Le parc encore limité de bâtiments verts rend difficile la mesure des bénéfices pour les locataires

Les professionnels croient au développement des immeubles «verts». En Ile-de-France, les certifications HQE (haute qualité environnementale) pour des bâtiments de bureaux de plus de 5.000 mètres carrés ont bondi l’an dernier. Elles ont concerné 59 immeubles, contre 27 en 2007, d’après une étude de l’Agence régionale de développement et le conseil en immobilier DTZ. L’offre devrait encore grossir.
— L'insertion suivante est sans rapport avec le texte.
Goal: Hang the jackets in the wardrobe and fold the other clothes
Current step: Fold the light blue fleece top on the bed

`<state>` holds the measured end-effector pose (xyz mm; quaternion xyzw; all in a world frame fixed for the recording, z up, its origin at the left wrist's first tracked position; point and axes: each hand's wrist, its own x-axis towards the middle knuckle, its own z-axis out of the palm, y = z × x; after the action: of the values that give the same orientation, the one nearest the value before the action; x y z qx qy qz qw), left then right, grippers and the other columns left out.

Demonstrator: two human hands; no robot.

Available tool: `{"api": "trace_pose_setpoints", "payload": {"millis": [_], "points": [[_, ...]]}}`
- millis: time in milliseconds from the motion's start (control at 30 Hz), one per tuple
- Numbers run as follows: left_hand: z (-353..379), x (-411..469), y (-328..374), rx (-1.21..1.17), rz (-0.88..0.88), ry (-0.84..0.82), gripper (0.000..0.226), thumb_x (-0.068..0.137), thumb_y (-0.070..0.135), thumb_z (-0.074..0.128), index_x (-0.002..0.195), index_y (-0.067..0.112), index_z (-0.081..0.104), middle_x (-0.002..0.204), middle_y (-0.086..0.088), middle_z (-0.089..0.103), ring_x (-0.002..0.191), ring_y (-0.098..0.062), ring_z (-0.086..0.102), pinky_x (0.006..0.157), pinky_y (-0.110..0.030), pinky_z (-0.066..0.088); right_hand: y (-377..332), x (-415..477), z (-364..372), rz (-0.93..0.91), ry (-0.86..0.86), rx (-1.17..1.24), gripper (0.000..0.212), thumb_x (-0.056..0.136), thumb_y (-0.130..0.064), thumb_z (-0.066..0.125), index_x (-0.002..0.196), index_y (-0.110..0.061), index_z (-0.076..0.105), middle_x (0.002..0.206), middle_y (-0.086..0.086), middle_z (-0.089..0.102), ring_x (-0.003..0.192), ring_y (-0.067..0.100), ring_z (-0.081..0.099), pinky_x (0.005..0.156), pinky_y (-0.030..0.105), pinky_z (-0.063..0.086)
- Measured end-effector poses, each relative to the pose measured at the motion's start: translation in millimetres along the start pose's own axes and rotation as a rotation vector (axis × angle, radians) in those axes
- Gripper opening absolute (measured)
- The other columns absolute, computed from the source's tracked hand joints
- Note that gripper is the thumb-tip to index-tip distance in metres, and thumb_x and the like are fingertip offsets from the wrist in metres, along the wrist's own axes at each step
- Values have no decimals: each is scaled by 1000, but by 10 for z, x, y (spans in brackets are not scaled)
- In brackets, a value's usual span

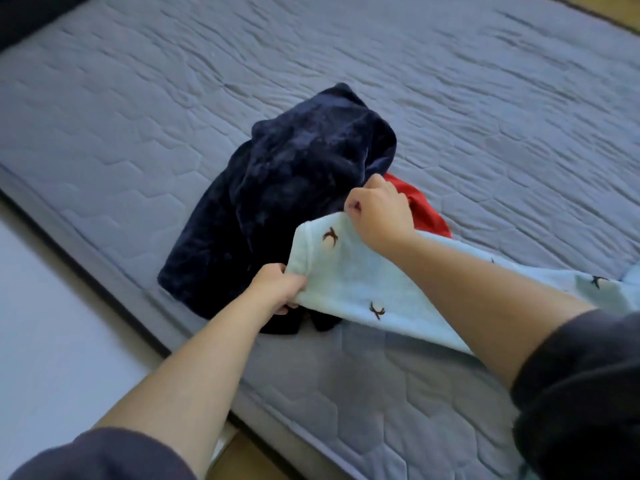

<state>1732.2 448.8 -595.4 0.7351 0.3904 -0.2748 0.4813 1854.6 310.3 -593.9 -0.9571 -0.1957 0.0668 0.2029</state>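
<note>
A light blue garment (356,278) printed with small dark birds stretches from the middle of the bed toward the right edge of the view. My left hand (277,289) grips its near corner. My right hand (377,213) pinches its far corner, holding that edge a little above the bed. Behind and under the lifted edge lies a crumpled dark navy plush garment (277,188). A red piece of clothing (422,209) pokes out behind my right hand, mostly hidden.
The clothes lie on a grey-blue quilted mattress (450,98) that fills most of the view. Its near edge runs diagonally from left to bottom right. A pale floor (52,323) lies at the lower left.
</note>
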Motion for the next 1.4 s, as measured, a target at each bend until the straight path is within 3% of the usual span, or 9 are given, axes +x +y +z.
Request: {"api": "trace_pose_setpoints", "payload": {"millis": [267, 433, 567, 700, 900, 1033, 1133, 1200, 1400], "points": [[374, 178, 64, 90, 157, 230, 20, 84, 34, 57, 94, 17, 52, 87, 2, 58, 81, -19, 57, 58, -28, 40, 654, -873, 333, 301, 44, 120, 45, 88, -14, 51, 133, -15, 47, 136, 5, 43, 123, 27, 43, 98, 44, 39], [512, 144, 9, 95, 129, 564, 37, 89, 28, 54, 121, 15, 41, 121, -9, 53, 104, -33, 54, 83, -45, 46, 1631, -1655, 130, 753, -183, -107, 58, 96, -26, 40, 150, -25, 17, 159, 5, 7, 144, 29, 10, 110, 54, 24], [870, -109, -68, 434, 528, 724, 69, 79, 23, 67, 137, 10, 33, 149, -13, 28, 136, -34, 26, 106, -57, 22, 2090, -2158, 15, 890, -222, 5, 55, 98, -28, 35, 150, -22, 16, 159, 7, 5, 143, 29, 9, 108, 57, 26], [1551, -521, -339, 541, 881, 487, 51, 76, 13, 63, 124, 9, 49, 130, -11, 48, 120, -33, 45, 99, -49, 34, 2343, -2779, -12, 931, -161, 75, 54, 99, -31, 36, 149, -20, 21, 159, 6, 9, 145, 25, 9, 112, 51, 23], [2829, -1243, -1153, 628, 626, -273, 38, 86, 22, 57, 123, 21, 48, 119, 4, 54, 105, -16, 56, 88, -32, 46, 2514, -3820, -55, 930, -154, 150, 56, 97, -25, 39, 149, -19, 21, 159, 5, 11, 146, 20, 9, 114, 45, 22], [3397, -1707, -1708, 770, 525, -620, 67, 74, 46, 56, 135, 32, 33, 126, 9, 47, 114, -12, 52, 93, -36, 46, 2535, -4506, -101, 906, -114, 405, 60, 96, -20, 43, 151, -16, 17, 157, 6, 17, 144, 19, 17, 113, 30, 19], [3648, -1921, -2034, 1078, 606, -495, 96, 76, 34, 67, 149, 26, 6, 129, 2, 38, 116, -20, 47, 89, -36, 48, 2562, -4974, -66, 935, -112, 512, 61, 93, -19, 48, 149, -17, 23, 147, 3, 34, 133, 19, 36, 106, 31, 34], [3782, -2031, -2140, 1132, 689, -314, 106, 65, 28, 78, 147, 21, 12, 116, -1, 49, 101, -22, 55, 76, -33, 51, 2585, -5205, -35, 964, -120, 570, 61, 92, -18, 51, 147, -18, 26, 144, 2, 36, 129, 19, 41, 105, 34, 39], [3991, -2346, -2018, 829, 451, -16, 14, 86, 13, 46, 94, 22, 38, 87, -2, 59, 86, -28, 59, 62, -32, 33, 2648, -5590, 23, 1110, -105, 682, 61, 87, -16, 59, 142, -14, 32, 127, 4, 49, 110, 18, 51, 88, 26, 41]]}}
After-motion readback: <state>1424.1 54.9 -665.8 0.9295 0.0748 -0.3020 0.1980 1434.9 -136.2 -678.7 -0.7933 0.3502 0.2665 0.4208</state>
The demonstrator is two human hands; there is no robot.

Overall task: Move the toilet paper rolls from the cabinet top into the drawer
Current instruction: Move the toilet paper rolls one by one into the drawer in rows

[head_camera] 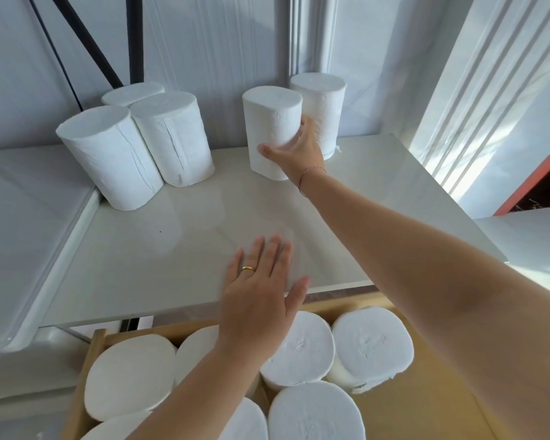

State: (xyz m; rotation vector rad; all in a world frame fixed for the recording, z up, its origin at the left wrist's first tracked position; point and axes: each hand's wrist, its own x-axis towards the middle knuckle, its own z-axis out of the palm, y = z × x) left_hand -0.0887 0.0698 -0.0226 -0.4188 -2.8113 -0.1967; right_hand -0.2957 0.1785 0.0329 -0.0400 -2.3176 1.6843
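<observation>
Several white toilet paper rolls stand upright on the pale cabinet top (178,249). Three cluster at the back left, the nearest (108,157) at the top's left edge. Two stand at the back right. My right hand (299,150) wraps around the nearer of these, a roll (272,125), with thumb in front and fingers behind it. The other roll (323,103) stands just behind. My left hand (261,293) hovers flat and empty, fingers spread, over the cabinet's front edge. Below, the wooden drawer (96,341) is pulled out and holds several rolls (299,347) standing on end.
A white tray-like surface (23,236) adjoins the cabinet on the left. Black poles (86,39) lean against the white wall behind. On the right are white curtains (489,90) and an orange-edged dark panel (540,182). Bare drawer floor (432,404) shows at the right.
</observation>
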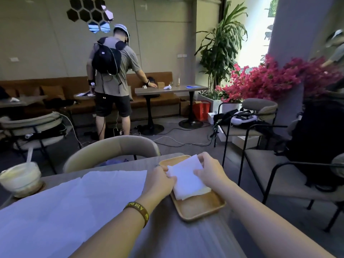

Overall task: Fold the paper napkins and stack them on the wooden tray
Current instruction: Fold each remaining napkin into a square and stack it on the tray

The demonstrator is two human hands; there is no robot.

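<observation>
Grey table (163,229) — white folded napkin (186,178) on wooden tray (201,207).

At my left sits an iced drink (20,178) w/ straw, a beige chair (111,148) just across the table (186,239). Further back a person (113,75) w/ black backpack (106,58) leans on another table (171,88); pink flowers (270,79), tall plant (221,45) & a white headset (243,118) are at right.

We see beige wall (163,45) with hexagon tiles (84,14) | brown sofa bench (55,84) along it | grey floor (186,135) strewn with cables (178,145) | cushioned chairs (259,106) | tall plant (221,45), pink flowers (270,79) | bright window (258,30) right
</observation>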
Si les livraisons d’immeubles HQE n’ont représenté qu’un quart du marché en 2008, elles pourraient compter pour plus de 44% dès cette année.
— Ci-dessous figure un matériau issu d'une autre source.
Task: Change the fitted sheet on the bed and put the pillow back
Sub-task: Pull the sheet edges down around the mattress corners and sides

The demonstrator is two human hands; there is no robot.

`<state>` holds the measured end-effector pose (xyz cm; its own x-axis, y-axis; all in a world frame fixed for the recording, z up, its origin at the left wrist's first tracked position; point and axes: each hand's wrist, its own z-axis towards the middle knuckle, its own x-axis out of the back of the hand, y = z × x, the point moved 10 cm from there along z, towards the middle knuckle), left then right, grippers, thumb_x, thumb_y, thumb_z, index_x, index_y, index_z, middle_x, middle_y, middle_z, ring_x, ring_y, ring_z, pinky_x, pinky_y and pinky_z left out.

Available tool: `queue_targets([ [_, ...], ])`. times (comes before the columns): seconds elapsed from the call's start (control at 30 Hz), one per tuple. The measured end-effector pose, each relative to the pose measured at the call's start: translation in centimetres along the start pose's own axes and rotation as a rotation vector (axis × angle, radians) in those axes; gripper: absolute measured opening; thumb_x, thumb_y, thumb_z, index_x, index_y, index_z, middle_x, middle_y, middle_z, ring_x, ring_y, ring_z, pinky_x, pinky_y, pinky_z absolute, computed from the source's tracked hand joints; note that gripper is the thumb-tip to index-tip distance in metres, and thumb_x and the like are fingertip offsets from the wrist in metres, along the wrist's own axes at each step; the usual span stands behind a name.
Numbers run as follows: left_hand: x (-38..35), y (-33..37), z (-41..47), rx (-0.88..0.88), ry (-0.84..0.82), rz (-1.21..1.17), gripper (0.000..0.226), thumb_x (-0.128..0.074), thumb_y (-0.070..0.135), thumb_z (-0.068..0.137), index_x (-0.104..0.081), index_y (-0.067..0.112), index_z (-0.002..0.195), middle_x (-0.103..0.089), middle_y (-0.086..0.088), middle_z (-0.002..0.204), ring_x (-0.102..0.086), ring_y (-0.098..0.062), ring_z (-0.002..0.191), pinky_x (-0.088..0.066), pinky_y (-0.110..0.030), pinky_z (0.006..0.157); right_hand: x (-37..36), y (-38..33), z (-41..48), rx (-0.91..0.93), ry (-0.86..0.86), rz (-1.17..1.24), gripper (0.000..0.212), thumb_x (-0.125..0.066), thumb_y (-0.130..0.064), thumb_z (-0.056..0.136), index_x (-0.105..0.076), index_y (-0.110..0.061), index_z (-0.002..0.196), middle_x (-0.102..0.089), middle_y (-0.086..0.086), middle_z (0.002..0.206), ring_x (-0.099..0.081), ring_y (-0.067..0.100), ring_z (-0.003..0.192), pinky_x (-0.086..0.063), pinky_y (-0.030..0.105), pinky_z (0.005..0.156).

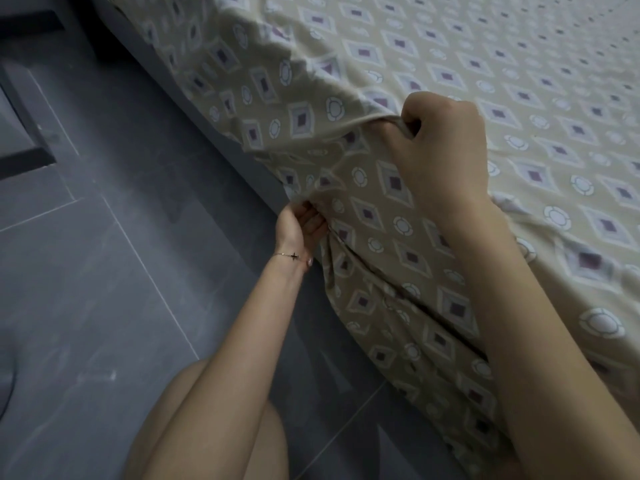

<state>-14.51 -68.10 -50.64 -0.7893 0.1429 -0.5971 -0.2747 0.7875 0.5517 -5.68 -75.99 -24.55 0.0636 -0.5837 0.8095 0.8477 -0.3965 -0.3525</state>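
Head view: right hand (440, 143) fists a fold of the fitted sheet (381, 209), left hand (301, 225) grips it lower.

1. Bed (225, 150): a beige sheet (450, 64) (diamond and ring print) covers its top and hangs bunched over the near side.
2. Floor (104, 271): grey tiles run beside the bed.

Grey floor (104, 271) on my left lies open, room to swing an arm. Bed (152, 77) side walls off the right; sheet (381, 220) folds hang across it. My knee (156, 427) crowds the low gap. Dark frame (31, 129) far left, well apart.
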Motion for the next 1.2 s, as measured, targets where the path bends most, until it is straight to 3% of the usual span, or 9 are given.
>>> queue_targets([
  [0.1, -0.1, -0.4, 0.3, 0.023, -0.005, -0.061, 0.031, -0.030, 0.013, 0.096, -0.060, 0.008, 0.094, -0.061, -0.007, 0.091, -0.060, -0.022, 0.079, -0.052, -0.033, 0.080, 0.1, -0.1, -0.1, 0.012, 0.016, -0.010, 0.040, -0.060, -0.024, 0.085, -0.029, -0.014, 0.061, -0.023, -0.003, 0.052, -0.025, 0.021, 0.057, -0.018, 0.034, 0.055],
  [0.2, -0.8, -0.9, 0.0, 0.044, 0.007, -0.137, 0.040, -0.027, 0.011, 0.096, -0.063, 0.017, 0.110, -0.054, 0.003, 0.080, -0.054, -0.020, 0.068, -0.044, -0.033, 0.099, 0.1, 0.0, -0.1, 0.004, 0.019, -0.006, 0.037, -0.058, -0.021, 0.083, -0.030, -0.013, 0.062, -0.023, -0.003, 0.052, -0.024, 0.020, 0.057, -0.017, 0.034, 0.055],
  [0.33, -1.2, -0.6, 0.0, 0.031, 0.015, -0.095, 0.028, -0.031, 0.013, 0.094, -0.058, 0.008, 0.090, -0.057, -0.006, 0.087, -0.055, -0.022, 0.080, -0.046, -0.033, 0.086, 0.1, 0.2, -0.1, -0.001, 0.020, 0.000, 0.036, -0.059, -0.022, 0.083, -0.032, -0.012, 0.062, -0.025, -0.002, 0.053, -0.025, 0.020, 0.057, -0.018, 0.034, 0.054],
  [0.47, -2.2, 0.5, -0.4, 0.060, -0.072, 0.078, 0.022, -0.042, 0.017, 0.089, -0.057, 0.007, 0.103, -0.058, -0.009, 0.093, -0.056, -0.024, 0.088, -0.041, -0.042, 0.103, 0.2, 0.2, -0.2, -0.017, 0.027, 0.020, 0.036, -0.059, -0.022, 0.083, -0.032, -0.012, 0.062, -0.026, -0.002, 0.052, -0.026, 0.020, 0.057, -0.019, 0.035, 0.054],
  [0.6, -1.2, 1.6, -0.9, 0.063, -0.102, 0.284, 0.026, -0.037, 0.015, 0.098, -0.060, 0.011, 0.089, -0.066, -0.005, 0.084, -0.061, -0.021, 0.083, -0.051, -0.030, 0.083, 0.0, 0.1, -0.5, 0.002, 0.025, 0.007, 0.035, -0.059, -0.023, 0.083, -0.034, -0.011, 0.063, -0.026, -0.001, 0.052, -0.027, 0.021, 0.056, -0.020, 0.036, 0.054],
  [0.67, -0.4, 4.2, -1.3, -0.103, -0.040, 0.486, 0.022, -0.042, 0.016, 0.096, -0.059, 0.013, 0.084, -0.068, -0.002, 0.077, -0.062, -0.021, 0.080, -0.050, -0.027, 0.075, -0.2, 0.0, -0.5, 0.008, 0.001, 0.012, 0.036, -0.060, -0.023, 0.083, -0.033, -0.011, 0.063, -0.025, -0.002, 0.052, -0.027, 0.021, 0.055, -0.021, 0.037, 0.054],
  [0.8, -2.8, 11.6, -6.1, -0.814, 0.059, 0.824, 0.028, -0.046, 0.013, 0.087, -0.061, 0.008, 0.110, -0.066, -0.006, 0.109, -0.062, -0.017, 0.103, -0.050, -0.028, 0.090, -0.5, -0.6, -0.5, 0.039, -0.128, 0.014, 0.041, -0.064, -0.033, 0.088, -0.036, -0.012, 0.067, -0.028, -0.007, 0.054, -0.028, 0.018, 0.055, -0.021, 0.036, 0.053],
  [1.1, -16.0, 9.5, -16.0, -1.589, -0.461, 1.463, 0.029, -0.060, 0.025, 0.096, -0.065, 0.013, 0.122, -0.060, -0.009, 0.123, -0.045, -0.029, 0.123, -0.036, -0.046, 0.106, 6.6, 2.1, -4.9, -0.131, 0.112, 0.039, 0.025, -0.063, -0.033, 0.090, -0.053, -0.011, 0.083, -0.048, -0.004, 0.073, -0.040, 0.012, 0.065, -0.030, 0.022, 0.056],
  [1.2, -17.8, 6.5, -17.5, -1.804, -0.742, 1.518, 0.023, -0.058, 0.025, 0.099, -0.069, 0.012, 0.115, -0.067, -0.009, 0.110, -0.059, -0.032, 0.106, -0.042, -0.047, 0.097, 7.1, 2.6, -8.1, -0.245, 0.198, 0.190, 0.023, -0.060, -0.026, 0.095, -0.054, -0.010, 0.080, -0.048, -0.005, 0.066, -0.044, 0.010, 0.060, -0.034, 0.019, 0.056],
])
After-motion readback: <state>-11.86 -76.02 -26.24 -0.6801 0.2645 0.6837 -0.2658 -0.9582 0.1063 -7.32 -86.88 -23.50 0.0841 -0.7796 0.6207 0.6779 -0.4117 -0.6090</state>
Les bénéfices de l’immobilier vert sont toutefois encore difficiles à prouver. Le nombre de bâtiments verts est encore insuffisant pour tirer des conclusions sur leur efficacité financière, pour les investisseurs et les locataires. En se basant sur les études récentes réalisées à ce sujet, CB Richard Ellis évalue le surcoût lié à la construction d’un bâtiment vert entre 2% et 6%. Le supplément de loyer lié aux caractéristiques du bâtiment serait du même ordre. La perception des utilisateurs est un peu plus élevée. La moitié des cinquante entreprises franciliennes interrogée par ARD et DTZ estiment que le surcoût de loyer pour un immeuble HQE est compris entre 5% et 10%. Elles anticipent dans la même proportion une économie de charges de 10% à 15%. Pour CB Richard Ellis, les économies seraient même comprises entre 10% et 50%.

En Ile-de-France, les opérateurs ont surtout misé sur la construction et la gestion du bâtiment pour obtenir la certification HQE. Délaissés pour le moment, les critères de confort et de santé pourraient davantage être pris en compte du fait de l’introduction de la nouvelle norme HQE d’exploitation.